WHAT YOU ARE ASKED TO DO
Copy each line of the listing where the word "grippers" can be found.

GIVEN MATERIAL
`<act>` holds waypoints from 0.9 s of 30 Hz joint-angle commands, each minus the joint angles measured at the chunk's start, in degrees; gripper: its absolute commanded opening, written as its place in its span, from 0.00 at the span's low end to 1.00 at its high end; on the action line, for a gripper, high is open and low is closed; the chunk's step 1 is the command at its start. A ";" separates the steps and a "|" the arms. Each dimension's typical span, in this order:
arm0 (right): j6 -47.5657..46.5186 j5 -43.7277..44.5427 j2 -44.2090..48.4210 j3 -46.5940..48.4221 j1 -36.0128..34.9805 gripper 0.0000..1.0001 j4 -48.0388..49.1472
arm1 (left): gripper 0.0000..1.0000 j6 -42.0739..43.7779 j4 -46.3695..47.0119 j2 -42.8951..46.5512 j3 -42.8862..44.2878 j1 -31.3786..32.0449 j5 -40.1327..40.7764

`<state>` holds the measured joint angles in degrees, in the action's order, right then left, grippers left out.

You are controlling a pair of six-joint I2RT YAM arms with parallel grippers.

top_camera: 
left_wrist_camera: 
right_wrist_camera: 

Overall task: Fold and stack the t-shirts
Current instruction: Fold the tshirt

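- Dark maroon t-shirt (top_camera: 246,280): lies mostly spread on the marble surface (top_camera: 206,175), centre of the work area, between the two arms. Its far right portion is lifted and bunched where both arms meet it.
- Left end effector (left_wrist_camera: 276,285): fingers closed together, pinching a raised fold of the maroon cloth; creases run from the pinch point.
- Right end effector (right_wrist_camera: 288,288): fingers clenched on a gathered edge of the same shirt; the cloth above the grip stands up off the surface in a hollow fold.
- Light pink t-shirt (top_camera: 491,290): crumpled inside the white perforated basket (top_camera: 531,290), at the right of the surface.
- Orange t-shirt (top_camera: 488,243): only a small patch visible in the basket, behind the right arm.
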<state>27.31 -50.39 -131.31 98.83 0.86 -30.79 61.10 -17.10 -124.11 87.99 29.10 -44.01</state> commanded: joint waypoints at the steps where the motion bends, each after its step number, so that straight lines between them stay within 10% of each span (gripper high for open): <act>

TASK RESPONSE
`<state>` holds the measured joint angles in degrees, in the action's order, right then left, grippers left out.
You are controlling a pair of six-joint I2RT YAM arms with parallel grippers.

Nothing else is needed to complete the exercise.